Grimaldi vince la sfida delle autostrade del mare

di Ferruccio Repetti

Ce l’ha fatta. Ancora una volta. E soprattutto, come sempre in passato, ha mantenuto fede all’impegno, diavolo di un dottor Aldo! Ha detto un giorno: «È l’ora dei cruise-ferry, le “navi bianche“, il comfort della nave da crociera abbinato alla funzionalità del traghetto». Ha vinto la scommessa, che poi tanto scommessa non era, quanto vera e propria sfida imprenditoriale. Basata sulla razionalità più che sull’avventura. Poi ha fiutato il mercato, ha capito - per primo, se non fra i primi - cosa significa parlare di autostrade del mare, camion in viaggio nella stiva invece che a intasare la viabilità ordinaria.
E allora ha detto: «È venuto il momento dei ferry-cruise, le “navi blu“, traghetti con cabine comode come in crociera». Ne ha ordinate otto, pareva un azzardo fuori mercato, una sfida sul tavolo verde della roulette piuttosto che sulle prospettive di mercato. E invece... Diavolo di un comandante! Ancora una volta ci tocca dargli ragione, a questo dottor Aldo Grimaldi, 88 primavere, ben saldo al timone di una nave che trasporta il messaggio: «Guardiamo avanti, a testa alta, con l’ottimismo della ragione contro il pessimismo del maniman». Ce ne fossero, di imitatori, in questa schiatta di presuntuosi imprenditori italioti, braccino corto, micraniosi, perfino lugubri nelle loro previsioni, ma pronti, prontissimi a investire purché non si rischi nulla e ci sia, comunque, la copertura delle fidejussioni (pubbliche) e dagli ammortizzatori sociali. Lui, invece, Aldo Grimaldi, è fatto differente. E questa «storia» degli otto ferry cruise lo dimostra: a poco più di quattro anni dalla firma dell’accordo - dicono le cronache - e nel pieno rispetto dei tempi previsti dall’armatore e dal cantiere, «Energia», l’ultimo dei ferry cruise che fanno parte della commessa da 500 milioni di euro di Grimaldi Holding ai Nuovi cantieri Apuania è stato consegnato alla società genovese.
Basta per dirsi soddisfatto e, magari, godersi in qualche modo la pensione? Neanche per sogno, chi lo pensa non ha capito niente del dottor Aldo, il decano degli armatori italiani. Questo qui, lo ribadisco, è un tipo diverso, nulla a che fare con quelli, troppi, che ci troviamo di fronte tutti i giorni. Certo, un po’ autoritario oltre che autorevole è, certo un po’ ruvido oltre che rigido è, ed esigente, intransigente, tetragono, e chi più ne ha più ne metta. Solo che, «in questo mondo di gnocchi», come scriveva Vittorio G. Rossi che di mare e uomini di mare s’intendeva, eccome, queste sono qualità, altro che difetti.
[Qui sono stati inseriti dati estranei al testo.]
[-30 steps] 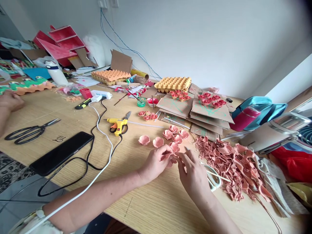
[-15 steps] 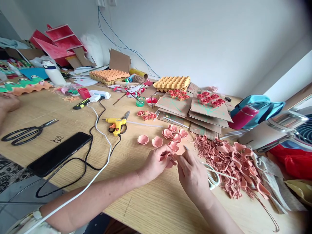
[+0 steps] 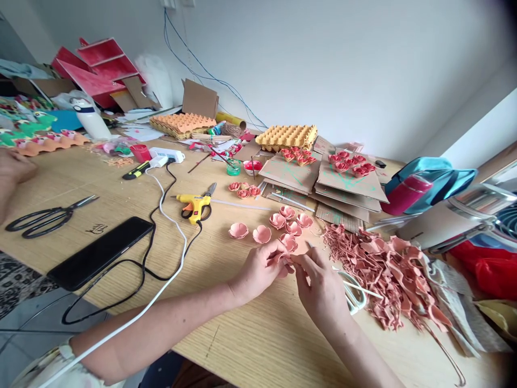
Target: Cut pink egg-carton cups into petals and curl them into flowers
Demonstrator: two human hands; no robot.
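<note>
My left hand is closed in a pinch on a small pink paper flower, partly hidden by the fingers. My right hand is closed too, its fingertips meeting the flower's edge. A thin pale stick runs out from behind the right hand and appears held in it; its front end is hidden. White-handled scissors lie beside and partly under that hand. Just beyond the fingers sit several cupped pink flowers, with two more, one a pink flower, to the left.
Pink cardboard scraps heap at right. A yellow glue gun, a phone and black scissors lie left, with cables crossing the table. Cardboard sheets carry red flowers. Another person's hand rests at far left.
Both hands stay almost in place around the flower. The far end of the pale stick has shifted slightly left. The whole view has moved a little.
</note>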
Provate a dirlo a uno dei figli, ad Alessandra, ad esempio, che pure dirige da par suo, con geniale creatività, gli arredi di bordo e la coreografia della presentazione delle navi (suoni, luci ed effetti speciali hollywoodiani in un contesto di perfetto stile italiano): vi dirà, Alessandra, che, sì, insomma, è lei che studia, progetta, propone, ma poi in fondo è lui che dispone, nel senso dell’ultima parola, del tocco finale, della zampata decisiva. Ingerenza indebita? No: esperienza, capacità, lungimiranza. Come per quella faccenda degli otto ferry cruise, appunto. Tanto vince sempre lui, diavolo di un dottor Aldo!